Sun Cluster Overview for Solaris OS

Data Integrity

The Sun Cluster system attempts to prevent data corruption and ensure data integrity. Because cluster nodes share data and resources, a cluster must never split into separate partitions that are active at the same time. The CMM guarantees that only one cluster is operational at any time.

Two types of problems can arise from cluster partitions: split brain and amnesia. Split brain occurs when the cluster interconnect between nodes is lost and the cluster becomes partitioned into subclusters, and each subcluster believes that it is the only partition. A subcluster that is not aware of the other subclusters could cause a conflict in shared resources such as duplicate network addresses and data corruption.

Amnesia occurs if all the nodes leave the cluster in staggered groups. An example is a two-node cluster with nodes A and B. If node A goes down, the configuration data in the CCR is updated on node B only, and not node A. If node B goes down at a later time, and if node A is rebooted, node A will be running with old contents of the CCR. This state is called amnesia and might lead to running a cluster with stale configuration information.

You can avoid split brain and amnesia by giving each node one vote and mandating a majority of votes for an operational cluster. A partition with the majority of votes has a quorum and is enabled to operate. This majority vote mechanism works well if more than two nodes are in the cluster. In a two-node cluster, a majority is two. If such a cluster becomes partitioned, an external vote enables a partition to gain quorum. This external vote is provided by a quorum device. A quorum device can be any disk that is shared between the two nodes.

Table 2–1 describes how Sun Cluster software uses quorum to avoid split brain and amnesia.

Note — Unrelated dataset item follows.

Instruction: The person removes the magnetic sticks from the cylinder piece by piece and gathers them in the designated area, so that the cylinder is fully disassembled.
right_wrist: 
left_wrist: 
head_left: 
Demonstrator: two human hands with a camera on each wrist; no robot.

Table 2–1 Cluster Quorum, and Split-Brain and Amnesia Problems

Partition Type 

Quorum Solution 

Split brain 

Enables only the partition (subcluster) with a majority of votes to run as the cluster (only one partition can exist with such a majority). After a node loses the race for quorum, that node panics.  


Guarantees that when a cluster is booted, it has at least one node that was a member of the most recent cluster membership (and thus has the latest configuration data).